Marcel Winatschek

Two Weeks’ Notice

Her father is Neil Young’s most devoted champion. Her mother loves Joni Mitchell with equal conviction. With a household soundtrack like that, you absorb—before you can explain it—the understanding that a genuinely well-written song is worth more than almost anything else. Sigrid started piano at seven, and by her early teens was taking apart Coldplay and Adele covers not to reproduce them faithfully but to plunder them: lift a chord here, shift a rhythm there, rebuild something that was hers. That instinct—demolish first, then construct—is still the most interesting thing about how she works.

The actual start came from her brother Tellef, also a musician, who offered her an opening slot at one of his shows with two weeks’ notice and one condition: she had to write original material. She was sixteen. She did it. Two years of refinement later she signed her first deal and started dividing her time between Bergen and London—two cities that couldn’t be less alike, which probably helped.
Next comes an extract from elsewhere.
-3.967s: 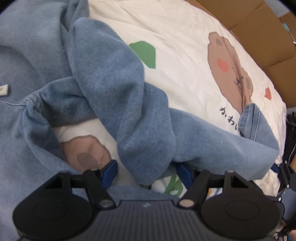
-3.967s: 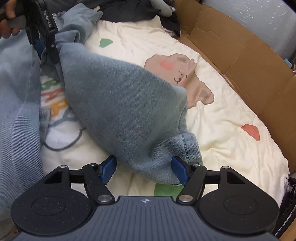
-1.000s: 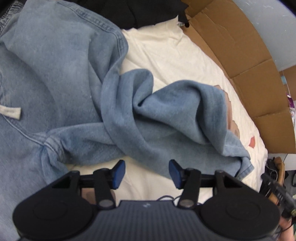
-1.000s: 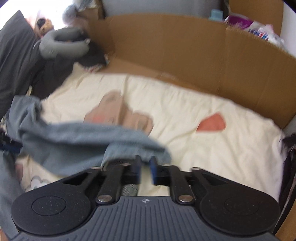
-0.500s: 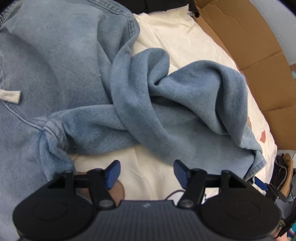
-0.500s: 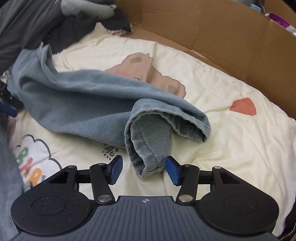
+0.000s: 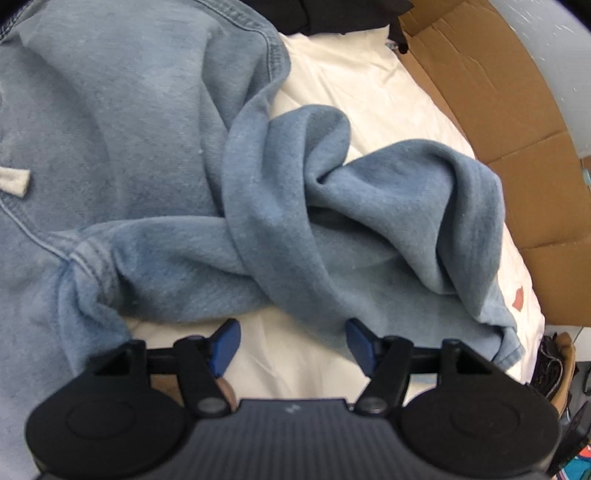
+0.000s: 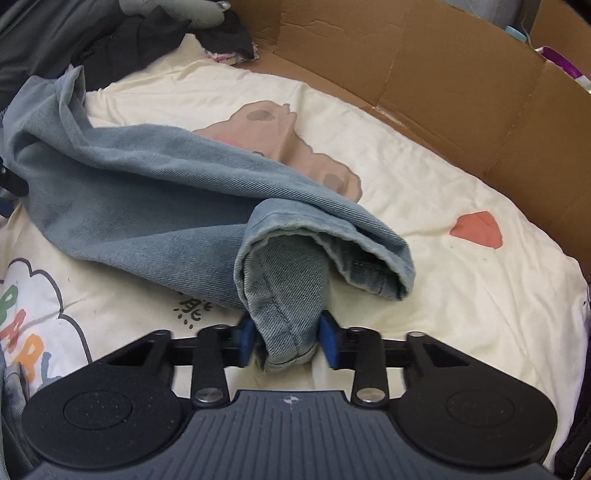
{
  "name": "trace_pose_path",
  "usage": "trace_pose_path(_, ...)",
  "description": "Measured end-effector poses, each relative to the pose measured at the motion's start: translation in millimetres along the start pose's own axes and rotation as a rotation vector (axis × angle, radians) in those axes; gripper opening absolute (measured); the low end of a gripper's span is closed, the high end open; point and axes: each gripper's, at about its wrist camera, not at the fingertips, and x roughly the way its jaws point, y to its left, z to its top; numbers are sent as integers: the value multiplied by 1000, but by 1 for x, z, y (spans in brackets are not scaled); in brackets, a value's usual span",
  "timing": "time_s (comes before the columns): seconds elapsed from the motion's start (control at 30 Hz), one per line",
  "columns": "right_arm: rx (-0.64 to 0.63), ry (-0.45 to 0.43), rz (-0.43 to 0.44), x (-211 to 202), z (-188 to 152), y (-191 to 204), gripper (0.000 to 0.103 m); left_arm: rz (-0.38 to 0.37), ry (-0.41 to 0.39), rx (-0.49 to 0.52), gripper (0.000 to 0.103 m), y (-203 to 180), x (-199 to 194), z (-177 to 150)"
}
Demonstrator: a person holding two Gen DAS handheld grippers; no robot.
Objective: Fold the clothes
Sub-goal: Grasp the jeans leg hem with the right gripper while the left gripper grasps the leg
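While right hand-held gripper [image 8: 288,341], just closing, clamps jeans cuff [image 8: 288,291], left hand-held gripper [image 7: 291,345] gapes before hoodie sleeve [image 7: 295,236].

Left wrist view: sweatshirt body [image 7: 110,122] fills left side, lying on the sheet [image 7: 354,99]; its sleeve [image 7: 369,229] runs right from the body, twisted and bunched over itself. Cardboard wall [image 7: 491,110] borders the sheet on the right. Right wrist view: sleeve cuff [image 8: 291,280] lies at near centre on the sheet, sleeve trailing back-left from it. Cardboard stands behind and right of the sheet; pile of clothes [image 8: 122,33] at far left corner.
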Motion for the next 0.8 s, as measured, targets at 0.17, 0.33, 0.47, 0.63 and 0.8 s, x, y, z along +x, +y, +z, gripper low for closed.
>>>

Pop discovery has two phases: you find someone early, feel briefly proprietary, and then watch the world catch up. Don’t Kill My Vibe, her debut single, hit a million streams in days, which means the proprietary window was short. But Sucker Punch, her debut album, is bigger and stranger than any single moment suggests—somewhere in the territory between MØ’s willful peculiarity and the chest-opening directness early Adele had before she became a monument. Pop that takes itself seriously without going rigid.

She describes her own work plainly: What’s always inspired me is just really well-written pop songs. Playing piano and singing whatever comes to mind—that’s the best thing. It sounds modest until you hear how precisely constructed these songs are. The energy reads as spontaneous, but the architecture is meticulous. Two weeks to write the first songs that started everything; a decade of absorbed influences before those two weeks were even possible.